If you don't need the third row, fold it down and enjoy the 55.5 cubic feet of cargo space behind the second row of seats. Fold those down and total cargo space expands to 96.8 cubic feet. With all the seats in place, there's still 20.6 cubic feet of cargo area to play with, much of it below the window line. To put these numbers in perspective, a Chevrolet Tahoe doesn't have that much room.
Though the space is first-rate, the materials are not. It's a far cry from the Touareg, which was luxury SUV masquerading as a VW. This is a VW that feels like a Kia from before their recent product renaissance. At least all the hard plastics and tough synthetics will be easy to clean and will hopefully be durable.
Safe and well-equipped. This big crossover has quite the sales pitch when it comes to occupant protection: a five-star NHTSA overall safety rating, top marks from the IIHS for all their collision simulations, and a full roster of active safety equipment.
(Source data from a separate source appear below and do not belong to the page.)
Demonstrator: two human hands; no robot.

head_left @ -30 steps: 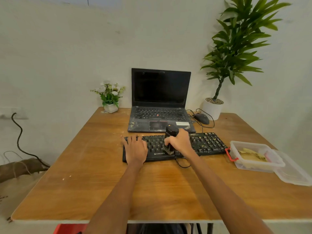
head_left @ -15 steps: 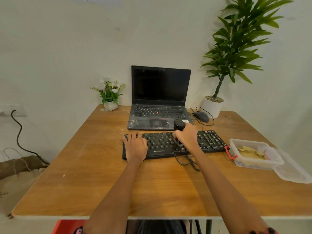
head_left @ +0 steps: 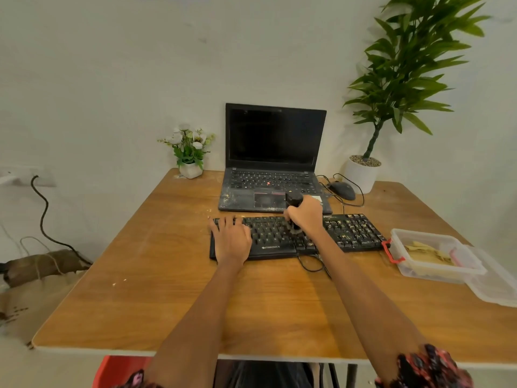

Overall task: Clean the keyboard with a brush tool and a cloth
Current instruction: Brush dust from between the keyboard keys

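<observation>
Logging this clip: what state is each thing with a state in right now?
Laptop: lid open, screen dark.
Keyboard: flat on the table, crumbs on its right keys.
Brush: upright, bristles on the keys.
Right hand: grips the brush.
Left hand: flat on the keyboard.
Plastic box: open, lid beside it.

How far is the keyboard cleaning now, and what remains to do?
Nothing looks finished. In hand: the right hand grips the brush with its bristles on the middle keys of the keyboard, and the left hand rests flat on the left end. Left: yellowish crumbs show on the right-side keys; no cloth wiping is under way.
</observation>
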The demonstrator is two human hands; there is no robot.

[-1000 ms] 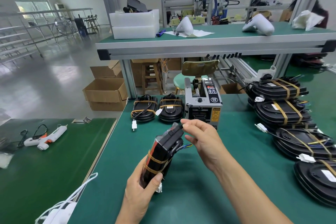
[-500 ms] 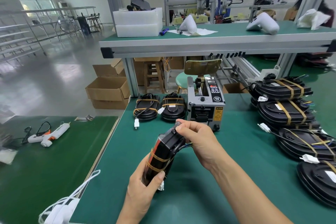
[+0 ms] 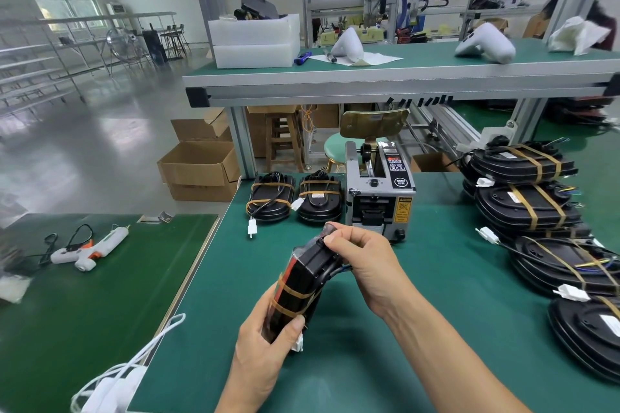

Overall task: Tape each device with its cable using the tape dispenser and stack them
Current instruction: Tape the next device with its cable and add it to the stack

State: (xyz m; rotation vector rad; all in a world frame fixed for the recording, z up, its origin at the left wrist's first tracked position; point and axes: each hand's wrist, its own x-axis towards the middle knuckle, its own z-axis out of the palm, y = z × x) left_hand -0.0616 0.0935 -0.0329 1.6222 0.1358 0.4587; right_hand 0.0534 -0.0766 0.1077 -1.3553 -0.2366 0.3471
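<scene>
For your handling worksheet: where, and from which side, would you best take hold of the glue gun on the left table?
Grip the glue gun by its handle, the stubby part pointing toward the near edge, coming from above. It lies flat on its side on the left table, nozzle pointing far-right, so the handle is free and clear of its cord.

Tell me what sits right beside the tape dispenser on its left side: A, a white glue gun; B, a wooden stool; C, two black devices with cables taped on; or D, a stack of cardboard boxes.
C: two taped black devices, cables bound on by tan tape, lie on the green mat just left of the tape dispenser.
</scene>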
The list of standard equipment isn't the most enticing, but with a few options, the Atlas offers all the features buyers in this class could want. Base models are upholstered in cloth and use a small 6.5-inch touchscreen for infotainment. Apple CarPlay and Android Auto are standard and there's a single USB port to connect to. Manual climate control takes care of heating and air conditioning.
That doesn't scratch our itch for creature comforts the way the SE trim does. Costing another $1,500 over a base model, it includes an 8.0-inch touchscreen, dual-zone automatic climate control, four USB ports, and synthetic leather. If you want the most popular features of the moment without breaking the bank, this is the way to go.
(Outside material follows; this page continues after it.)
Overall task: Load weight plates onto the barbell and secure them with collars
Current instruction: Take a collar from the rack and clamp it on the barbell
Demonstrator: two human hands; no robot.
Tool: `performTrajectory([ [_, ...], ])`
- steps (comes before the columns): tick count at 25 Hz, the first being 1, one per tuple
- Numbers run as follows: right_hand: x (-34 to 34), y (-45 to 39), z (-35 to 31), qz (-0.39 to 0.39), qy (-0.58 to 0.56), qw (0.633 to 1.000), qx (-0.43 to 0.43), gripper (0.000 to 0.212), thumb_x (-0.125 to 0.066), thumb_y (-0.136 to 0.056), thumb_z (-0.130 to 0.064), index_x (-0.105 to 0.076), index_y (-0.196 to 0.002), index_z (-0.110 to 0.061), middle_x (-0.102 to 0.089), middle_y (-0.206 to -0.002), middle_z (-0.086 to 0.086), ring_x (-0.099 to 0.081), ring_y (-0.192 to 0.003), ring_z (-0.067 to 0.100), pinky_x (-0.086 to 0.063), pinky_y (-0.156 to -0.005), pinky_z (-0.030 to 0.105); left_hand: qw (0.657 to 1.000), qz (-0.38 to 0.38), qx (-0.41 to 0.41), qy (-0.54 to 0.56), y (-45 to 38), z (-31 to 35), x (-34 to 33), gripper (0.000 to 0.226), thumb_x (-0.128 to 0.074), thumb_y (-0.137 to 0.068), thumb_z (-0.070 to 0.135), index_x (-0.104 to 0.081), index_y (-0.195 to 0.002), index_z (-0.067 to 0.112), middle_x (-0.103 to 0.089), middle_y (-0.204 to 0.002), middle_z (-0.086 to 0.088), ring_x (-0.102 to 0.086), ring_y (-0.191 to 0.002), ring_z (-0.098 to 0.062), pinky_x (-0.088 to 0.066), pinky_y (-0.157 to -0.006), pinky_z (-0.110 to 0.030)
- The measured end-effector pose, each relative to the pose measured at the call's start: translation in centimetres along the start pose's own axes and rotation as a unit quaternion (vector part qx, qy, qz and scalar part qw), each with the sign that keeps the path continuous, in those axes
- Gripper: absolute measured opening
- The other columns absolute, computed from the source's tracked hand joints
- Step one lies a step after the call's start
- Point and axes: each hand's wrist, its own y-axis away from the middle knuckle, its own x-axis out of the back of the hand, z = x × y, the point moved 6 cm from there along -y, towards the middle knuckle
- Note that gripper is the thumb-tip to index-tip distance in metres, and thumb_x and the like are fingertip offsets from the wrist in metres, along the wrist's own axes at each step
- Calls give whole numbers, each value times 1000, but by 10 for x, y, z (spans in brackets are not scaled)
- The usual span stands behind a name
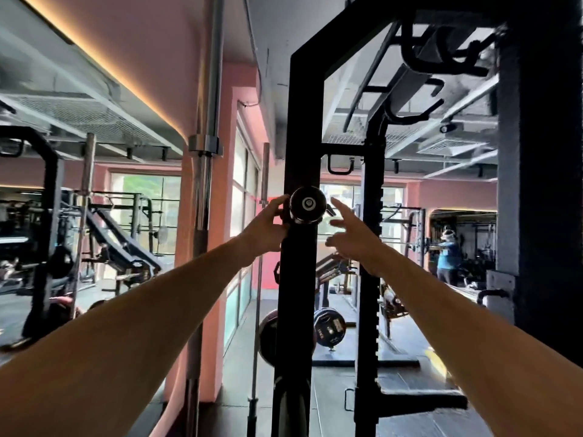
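The barbell's sleeve end [307,204] faces the camera just above the middle of the view, a round dark metal disc with a pale hub, set against the black rack upright [299,247] that runs from 12 o'clock down to 6. Whether a collar sits on it cannot be made out.

At the sleeve's 9 o'clock the left hand [265,228] reaches in — its fingers [277,203] curl toward the sleeve's edge and the thumb lies against the upright below; it touches or nearly grips the sleeve, though the exact hold is hidden by the post. At the sleeve's 4 o'clock the right hand [353,238] hangs near but apart from it, fingers spread and mostly straight, the index pointing up toward the disc, holding nothing.

Lower down, at 6 o'clock from the sleeve, black weight plates [329,330] sit on a low peg beside the upright's base, and another dark plate [268,337] shows just left of the post.

Further out, a chrome bar [205,171] stands vertically at 10 o'clock against a pink pillar [220,216]. A second black upright [370,279] with notches stands at 3 o'clock — beyond it, far right, a person in a blue top [449,253] stands among machines. Benches and racks fill the 9 o'clock side.
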Motion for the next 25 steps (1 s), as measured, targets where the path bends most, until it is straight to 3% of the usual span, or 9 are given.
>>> performTrajectory([
  [1,-4,0,-2,-4,-9,1000,3,79,-42,-92,26,-26,-155,-18,-37,-147,27,-56,-86,37,-39,-62,36,1000,8,13,22,-1,-1,-1,63,-48,-101,-5,-27,-155,22,-49,-118,-1,-55,-82,-9,-57,-73,-25],
  [3,-9,1,-6,-3,-50,999,9,72,-40,-91,27,-32,-151,-12,-38,-149,25,-55,-114,45,-41,-69,42,997,-4,9,75,2,1,-2,62,-47,-102,-6,-28,-155,20,-52,-115,-4,-56,-80,-15,-58,-62,-22],
  [6,-10,11,-13,6,-42,998,52,68,-44,-88,30,-36,-146,-5,-44,-148,22,-52,-120,31,-48,-73,40,994,-25,-7,106,12,8,4,62,-50,-99,-11,-40,-146,28,-50,-134,-8,-62,-86,-21,-58,-54,-20],
  [10,-1,22,-17,17,-48,997,60,64,-52,-89,24,-41,-142,-10,-52,-142,17,-55,-127,31,-53,-76,32,994,-22,-6,107,29,19,12,61,-58,-98,-2,-48,-142,38,-52,-139,-1,-64,-111,-22,-57,-67,-32],
  [14,8,38,-25,31,-31,996,77,72,-58,-85,18,-44,-144,-21,-58,-138,9,-61,-121,30,-51,-81,36,992,26,0,127,62,41,16,59,-60,-98,4,-52,-139,45,-55,-138,7,-66,-113,-17,-58,-76,-35],
  [18,13,68,-46,28,19,993,112,78,-66,-82,10,-42,-148,-25,-63,-134,3,-65,-85,20,-46,-64,20,988,51,5,146,104,69,16,62,-59,-99,4,-45,-148,41,-55,-140,3,-70,-113,-24,-59,-81,-38],
  [20,19,84,-63,35,23,991,124,78,-66,-82,7,-42,-148,-25,-64,-131,-1,-63,-85,16,-45,-58,12,986,67,14,149,127,89,16,62,-58,-101,7,-41,-150,41,-55,-140,4,-70,-112,-22,-59,-85,-39],
  [23,26,115,-86,32,9,991,133,75,-65,-83,4,-42,-148,-25,-62,-118,-7,-64,-98,18,-45,-66,14,985,94,4,144,159,123,16,56,-56,-102,7,-47,-144,43,-57,-133,4,-74,-94,-13,-59,-85,-39],
  [25,33,140,-100,28,17,989,145,75,-63,-81,8,-45,-145,-26,-59,-115,-8,-64,-93,17,-42,-56,7,989,87,-10,120,177,143,11,52,-56,-102,9,-51,-141,44,-55,-135,3,-74,-96,-16,-61,-82,-35],
])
Beyond that, the Atlas quickly erodes any sense of value it might offer. Top models retail at about $50,000, and for that kind of cash there's plenty of other choices out there worth considering that do a better job of emanating luxury.
Final thoughts. The 2020 VW Atlas is intent on stealing a bigger slice of the three-row crossover pie than its predecessor ever managed. It aims to achieve this by offering value and practicality in the way of safety, spaciousness, and comfort. A starting price of just over $32,000 also helps.
However, the Atlas doesn't particularly impress us beyond the hugeness of the interior. Nicer interiors can be found in the new Kia Telluride and Hyundai Palisade, and they have more standard equipment to boot. The Highlander and Honda Pilot have their reputation for longevity and use higher quality materials. The Ford Explorer covers the performance side of things pretty darn well with its ST model, and even its lower-spec EcoBoost engine offerings aren't as lethargic as the Atlas.
It's not that the Atlas is a bad vehicle – it just competes in an incredibly contested market segment, where even small demerits can put a product a few places back in consumer's minds. To be a class leader, this VW needs to be polished up and perfected, starting with more power and some nicer materials. Then, this Atlas might be able to victoriously hoist up the crossover segment.